It has taken me 2 solid weeks of almost-constant listening to digest this album and I finally feel like I have words to express what I think about it and how it makes me feel. The reason I find Newsom so captivating is that her music has a unique ability to capture an atmosphere and hold it in the music and lyrics throughout the album, despite changes in tempo, style, instruments and vocal pitch. This album has an overwhelming sense of melancholy in the charting of a relationship from the beginning, so easy and open-hearted as Newsom sings in Easy “Easy easy/My man and me/We could rest and remain here/Easily…” to the final song “Do not suffice” which describes her packing up her belongings and moving out of her lover’s apartment “The tap of hangers swaying in the closet/Unburdened hooks and empty drawers/And everywhere I tried to love you is yours again and only yours.”
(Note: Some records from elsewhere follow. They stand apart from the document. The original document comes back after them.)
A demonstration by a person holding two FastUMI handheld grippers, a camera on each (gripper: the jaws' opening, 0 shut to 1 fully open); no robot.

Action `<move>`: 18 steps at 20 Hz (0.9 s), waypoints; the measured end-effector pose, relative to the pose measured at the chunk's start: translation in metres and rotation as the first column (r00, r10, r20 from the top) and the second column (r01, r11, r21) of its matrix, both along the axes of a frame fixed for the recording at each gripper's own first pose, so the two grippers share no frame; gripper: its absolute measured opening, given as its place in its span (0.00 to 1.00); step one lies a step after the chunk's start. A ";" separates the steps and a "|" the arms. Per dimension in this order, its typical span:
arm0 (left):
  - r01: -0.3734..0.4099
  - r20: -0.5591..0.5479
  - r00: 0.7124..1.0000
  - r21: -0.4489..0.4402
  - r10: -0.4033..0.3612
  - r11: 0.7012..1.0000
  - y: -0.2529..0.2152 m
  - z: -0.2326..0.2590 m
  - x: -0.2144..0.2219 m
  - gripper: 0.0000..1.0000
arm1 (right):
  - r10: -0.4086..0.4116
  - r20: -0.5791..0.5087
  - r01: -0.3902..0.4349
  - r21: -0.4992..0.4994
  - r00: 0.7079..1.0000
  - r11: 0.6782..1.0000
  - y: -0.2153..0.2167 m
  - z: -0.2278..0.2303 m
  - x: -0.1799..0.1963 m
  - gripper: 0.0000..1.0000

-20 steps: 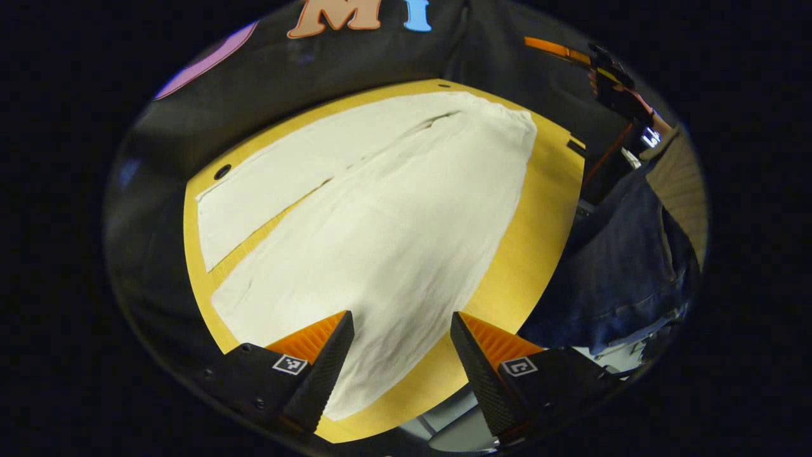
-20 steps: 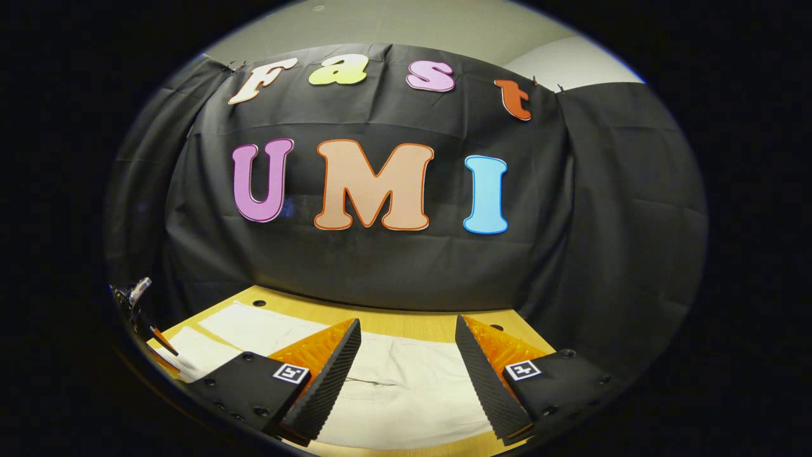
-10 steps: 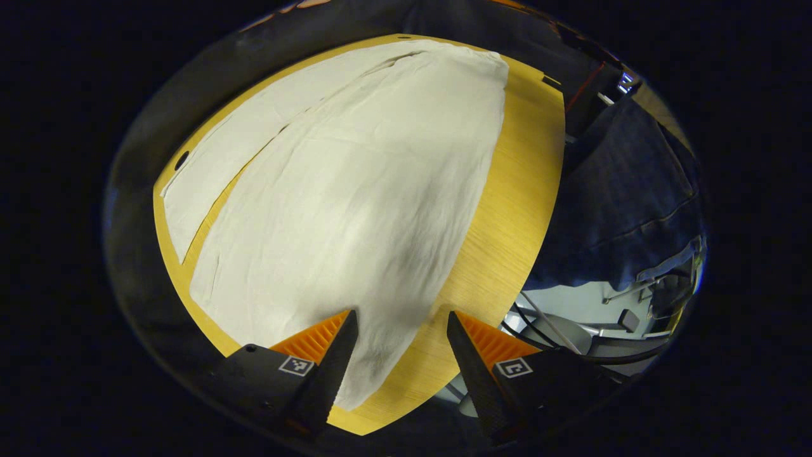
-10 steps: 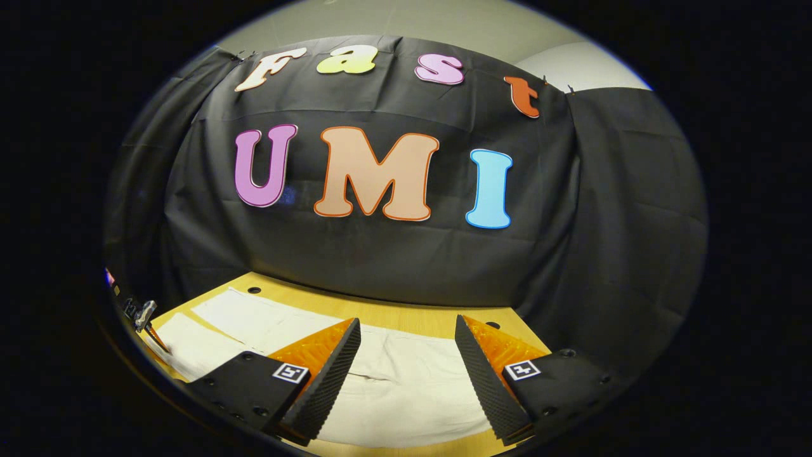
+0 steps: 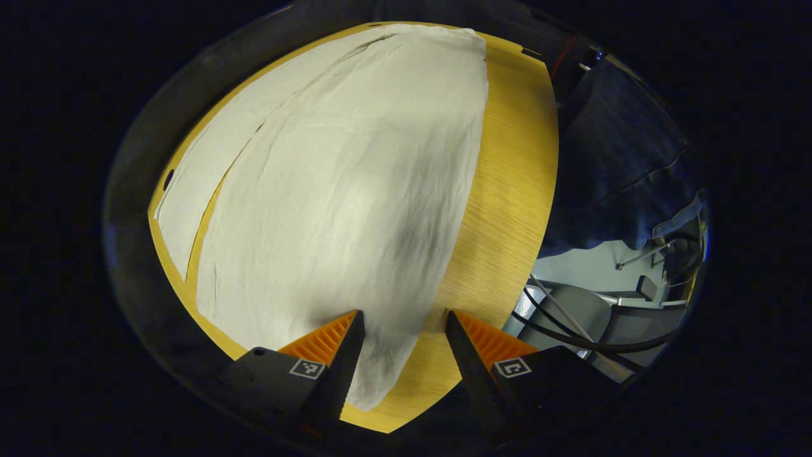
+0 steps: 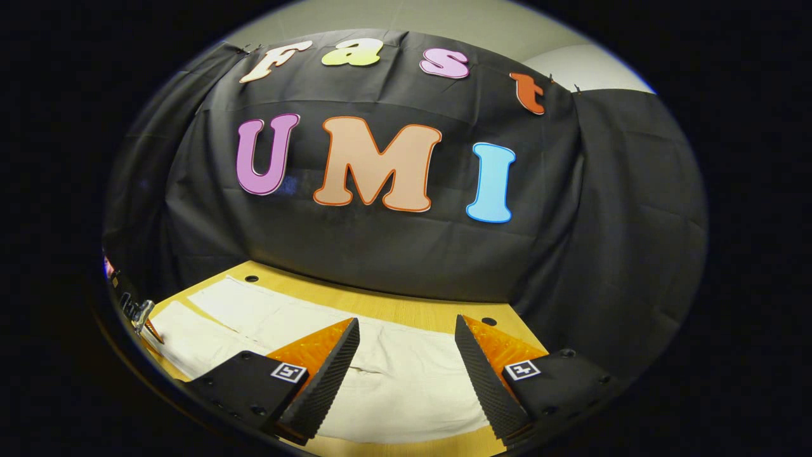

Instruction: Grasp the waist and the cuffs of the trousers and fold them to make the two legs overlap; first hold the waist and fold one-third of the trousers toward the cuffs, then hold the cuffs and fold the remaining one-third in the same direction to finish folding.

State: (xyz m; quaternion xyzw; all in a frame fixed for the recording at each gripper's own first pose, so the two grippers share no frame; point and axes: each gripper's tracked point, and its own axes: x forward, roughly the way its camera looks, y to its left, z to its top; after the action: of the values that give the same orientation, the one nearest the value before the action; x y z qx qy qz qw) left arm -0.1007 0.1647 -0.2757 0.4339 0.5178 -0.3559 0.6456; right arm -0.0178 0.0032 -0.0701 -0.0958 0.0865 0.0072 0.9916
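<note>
White trousers (image 5: 342, 190) lie flat on a yellow wooden table (image 5: 507, 190), the two legs spread slightly apart with a narrow strip of table between them. In the left gripper view my left gripper (image 5: 401, 327) hangs open just above the near leg's cuff corner, fingers on either side of its edge. The right gripper view shows my right gripper (image 6: 406, 333) open above the waist end of the trousers (image 6: 406, 387), well off the cloth. The left gripper (image 6: 141, 314) appears small at the far left of that view.
A person in dark blue clothing (image 5: 622, 158) stands at the table's right edge in the left gripper view. Cables and grey floor (image 5: 571, 311) lie beyond the table corner. Small holes (image 6: 488, 322) sit near the table's back edge by the black cloth wall.
The left gripper has dropped and tilted toward the near cuff corner, the trousers growing larger in its view. The right gripper has tilted down slightly, revealing more of the table and trousers.
</note>
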 end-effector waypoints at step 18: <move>-0.063 0.047 0.997 0.035 0.061 0.997 0.003 0.004 0.028 0.03 | 0.332 -0.315 -0.385 -0.125 0.889 0.914 0.021 -0.101 0.002 0.98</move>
State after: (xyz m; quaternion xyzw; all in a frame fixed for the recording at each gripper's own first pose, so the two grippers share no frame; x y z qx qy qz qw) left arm -0.0728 0.1674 -0.2718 0.4375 0.5223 -0.3162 0.6601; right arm -0.0161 0.0244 -0.1710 -0.1993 0.2104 0.1967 0.9367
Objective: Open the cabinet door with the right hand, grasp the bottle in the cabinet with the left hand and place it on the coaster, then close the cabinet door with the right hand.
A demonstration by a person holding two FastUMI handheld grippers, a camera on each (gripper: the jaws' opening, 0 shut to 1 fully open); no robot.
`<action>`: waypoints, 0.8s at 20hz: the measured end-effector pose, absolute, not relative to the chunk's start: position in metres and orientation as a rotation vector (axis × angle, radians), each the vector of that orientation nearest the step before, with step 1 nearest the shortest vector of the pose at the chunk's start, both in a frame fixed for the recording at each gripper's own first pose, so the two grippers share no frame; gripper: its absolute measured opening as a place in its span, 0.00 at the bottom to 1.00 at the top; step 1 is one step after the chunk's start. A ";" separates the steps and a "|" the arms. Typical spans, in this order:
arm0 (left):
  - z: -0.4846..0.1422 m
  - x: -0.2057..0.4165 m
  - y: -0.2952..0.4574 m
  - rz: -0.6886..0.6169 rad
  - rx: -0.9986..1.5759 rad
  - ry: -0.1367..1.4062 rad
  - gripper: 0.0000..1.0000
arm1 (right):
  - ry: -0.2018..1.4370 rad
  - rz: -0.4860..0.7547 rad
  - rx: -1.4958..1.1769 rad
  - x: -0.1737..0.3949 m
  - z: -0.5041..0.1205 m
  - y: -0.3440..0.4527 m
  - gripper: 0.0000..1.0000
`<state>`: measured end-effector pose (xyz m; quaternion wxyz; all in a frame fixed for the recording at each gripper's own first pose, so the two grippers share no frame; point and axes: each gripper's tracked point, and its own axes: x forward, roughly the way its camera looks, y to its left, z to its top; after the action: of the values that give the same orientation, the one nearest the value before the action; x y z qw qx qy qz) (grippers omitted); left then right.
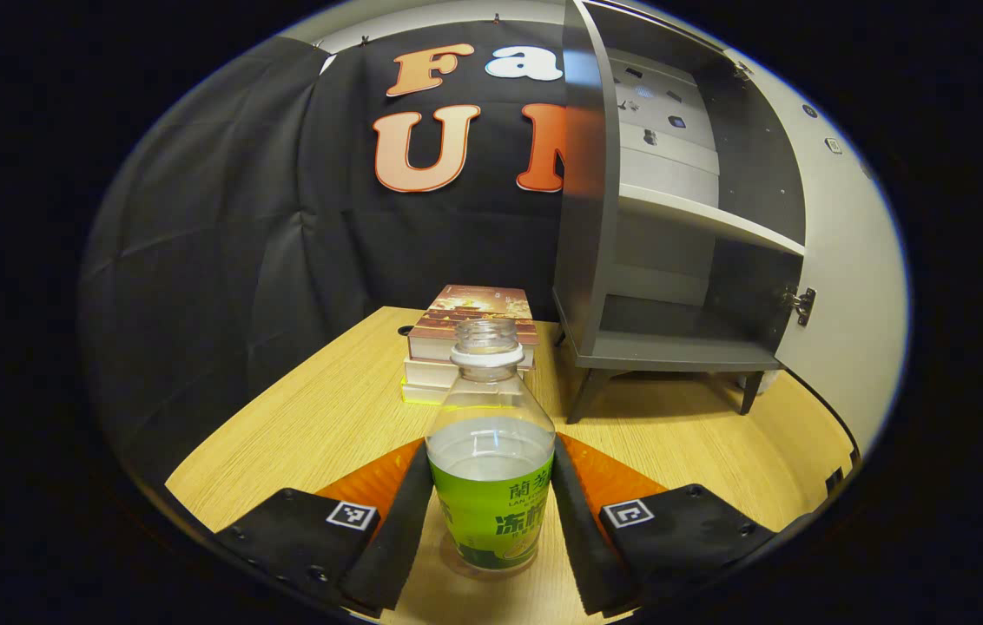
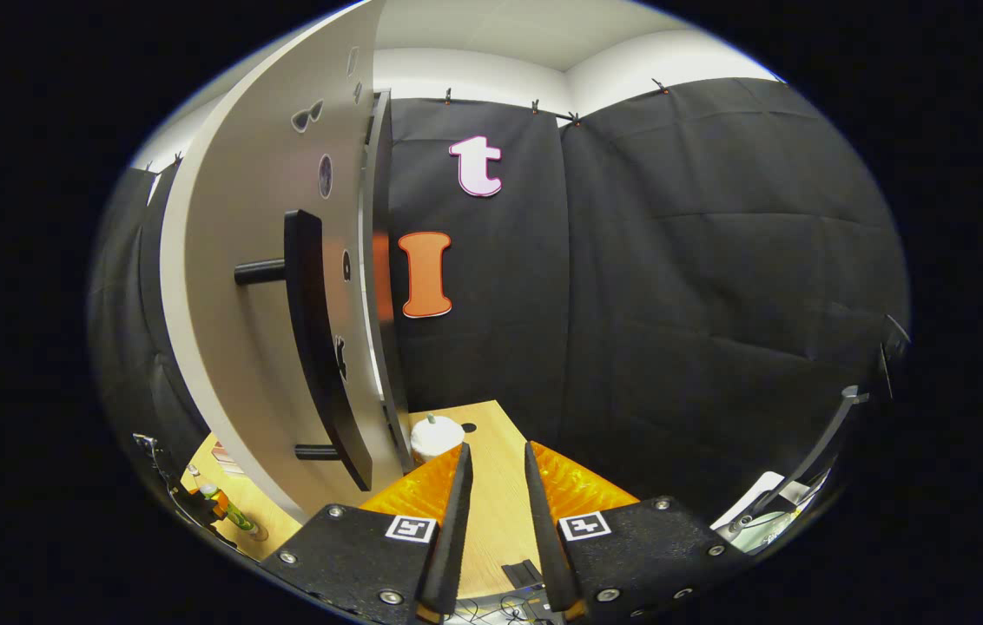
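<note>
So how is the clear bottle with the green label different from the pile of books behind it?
The clear bottle with the green label stands upright between the left gripper fingers; the pile of books lies flat, untouched. The bottle is see-through and round; the books are solid and boxy. Both rest on the wooden table.

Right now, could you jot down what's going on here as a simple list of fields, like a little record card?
bottle: upright on the wooden table, no cap, part full, green label
left claw: one finger on each side of the bottle, close against it; a firm grip is hard to confirm
cabinet: grey, shelves bare
cabinet door: swung open, dark bar handle
right claw: fingers slightly apart, holding nothing, beside the door
books: stacked behind the bottle
</note>
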<state>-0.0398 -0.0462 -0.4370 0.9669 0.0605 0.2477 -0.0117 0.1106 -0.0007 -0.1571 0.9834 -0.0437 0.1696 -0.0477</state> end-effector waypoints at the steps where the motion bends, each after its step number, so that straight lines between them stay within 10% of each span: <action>1: -0.438 -0.039 -0.044 -0.021 0.133 0.496 0.80 | 0.345 -0.095 -0.087 0.111 -0.158 0.000 0.38; 16: -0.447 -0.056 -0.044 -0.041 0.197 0.489 0.83 | 0.377 -0.103 -0.074 0.102 -0.167 0.003 0.38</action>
<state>-0.0561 -0.0444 -0.4467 0.9652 0.0974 0.2418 -0.0202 0.1015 0.0031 -0.1672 0.9803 -0.0366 0.1873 -0.0510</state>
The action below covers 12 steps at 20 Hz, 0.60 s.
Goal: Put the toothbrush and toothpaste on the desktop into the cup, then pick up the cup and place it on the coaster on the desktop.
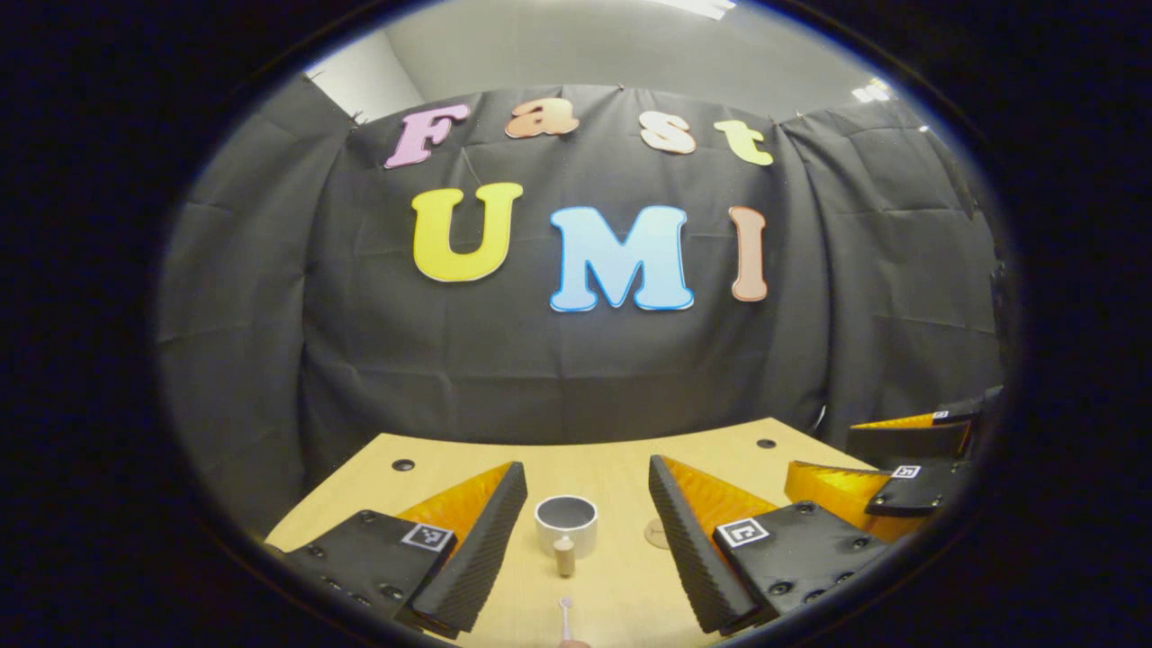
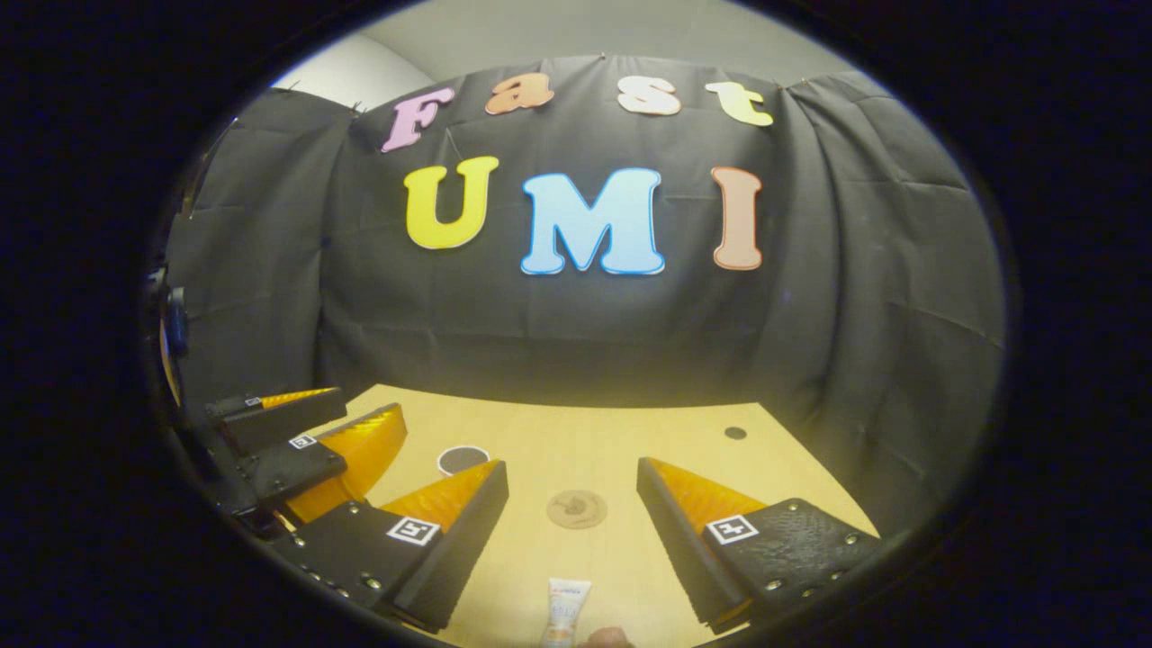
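Wooden desktop [image 2: 576, 441], perhaps holed, before black cloth [image 2: 855, 297].

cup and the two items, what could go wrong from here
The toothbrush lies flat on the desktop just before the cup; a low pick may scrape the table or nudge the cup. The toothpaste is a soft tube that could slip. The coaster is small, so the cup could land off-centre.

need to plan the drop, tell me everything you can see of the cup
The cup is a small, plain white cylinder with no visible handle, maybe ceramic or plastic. It stands upright on the wooden desk, mouth open, its inside dark with nothing showing. It sits ahead between the left gripper fingers, untouched, and the coaster lies beside it.
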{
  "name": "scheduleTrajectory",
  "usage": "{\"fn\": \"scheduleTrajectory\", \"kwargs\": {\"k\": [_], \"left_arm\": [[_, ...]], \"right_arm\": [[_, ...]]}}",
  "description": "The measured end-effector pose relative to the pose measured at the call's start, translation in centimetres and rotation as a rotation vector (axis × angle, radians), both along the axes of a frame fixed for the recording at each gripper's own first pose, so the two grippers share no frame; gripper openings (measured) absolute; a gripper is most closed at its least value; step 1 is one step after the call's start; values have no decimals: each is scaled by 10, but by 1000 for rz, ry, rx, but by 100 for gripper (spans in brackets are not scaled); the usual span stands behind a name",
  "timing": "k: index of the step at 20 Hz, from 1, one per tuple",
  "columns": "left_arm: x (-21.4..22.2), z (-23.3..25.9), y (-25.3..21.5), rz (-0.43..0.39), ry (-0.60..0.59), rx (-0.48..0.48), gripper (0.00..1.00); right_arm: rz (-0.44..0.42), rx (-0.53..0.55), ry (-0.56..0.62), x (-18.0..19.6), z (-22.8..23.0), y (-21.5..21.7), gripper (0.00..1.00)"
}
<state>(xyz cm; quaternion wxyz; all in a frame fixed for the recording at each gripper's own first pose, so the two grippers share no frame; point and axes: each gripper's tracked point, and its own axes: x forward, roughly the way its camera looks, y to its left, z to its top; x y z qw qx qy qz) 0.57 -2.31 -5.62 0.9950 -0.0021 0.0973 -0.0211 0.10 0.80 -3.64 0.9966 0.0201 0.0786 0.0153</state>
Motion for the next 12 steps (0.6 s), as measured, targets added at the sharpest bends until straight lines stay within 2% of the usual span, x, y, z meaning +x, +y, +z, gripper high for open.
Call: {"fn": "scheduleTrajectory", "kwargs": {"k": [4,12], "left_arm": [[-4,-33,-8,-20,101,13,90],[-11,-110,-6,-12,370,-38,91]], "right_arm": [[10,12,78,1,-21,3,92],[6,42,294,5,-78,6,92]]}}
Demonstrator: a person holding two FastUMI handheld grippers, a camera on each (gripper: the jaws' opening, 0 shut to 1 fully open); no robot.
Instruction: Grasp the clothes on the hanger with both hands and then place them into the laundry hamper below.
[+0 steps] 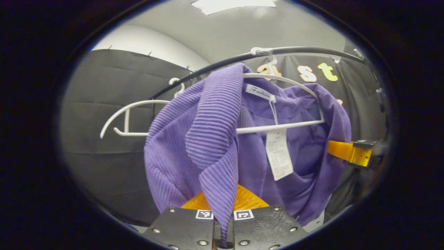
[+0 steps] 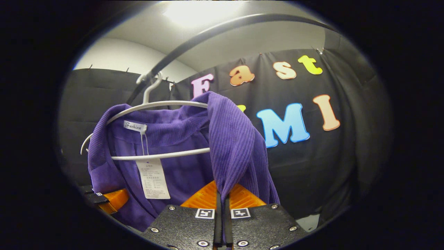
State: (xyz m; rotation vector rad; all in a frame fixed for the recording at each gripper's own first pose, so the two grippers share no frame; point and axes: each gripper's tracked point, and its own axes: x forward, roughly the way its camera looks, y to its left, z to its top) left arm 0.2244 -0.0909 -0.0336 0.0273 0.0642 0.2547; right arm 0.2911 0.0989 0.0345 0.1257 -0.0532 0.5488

It is a much quieter album than “Ys” but no less magestic in scale or scope. In fact, I find it much more meaningful: less plainly evocative and more tangible. Whereas “Ys” was abstract in its musical flourishes and lyrical poetry, “Have One On Me” tells stories I can relate to. It also contains experiments such as “Good Intentions Paving Company” which starts upbeat, with a joyful piano-accompaniment, and ends in a longing drawn-out plea for love which Newsom does like no other.

This is music to live with, devour, accompany your day, your evening, your morning shower, your afternoon-tea, your walks in the park and gazes out of the window. It is more than the sum of its parts. If I was ever going to get spiritual about anything it would be this.

That’s all I have to say. I need to listen again.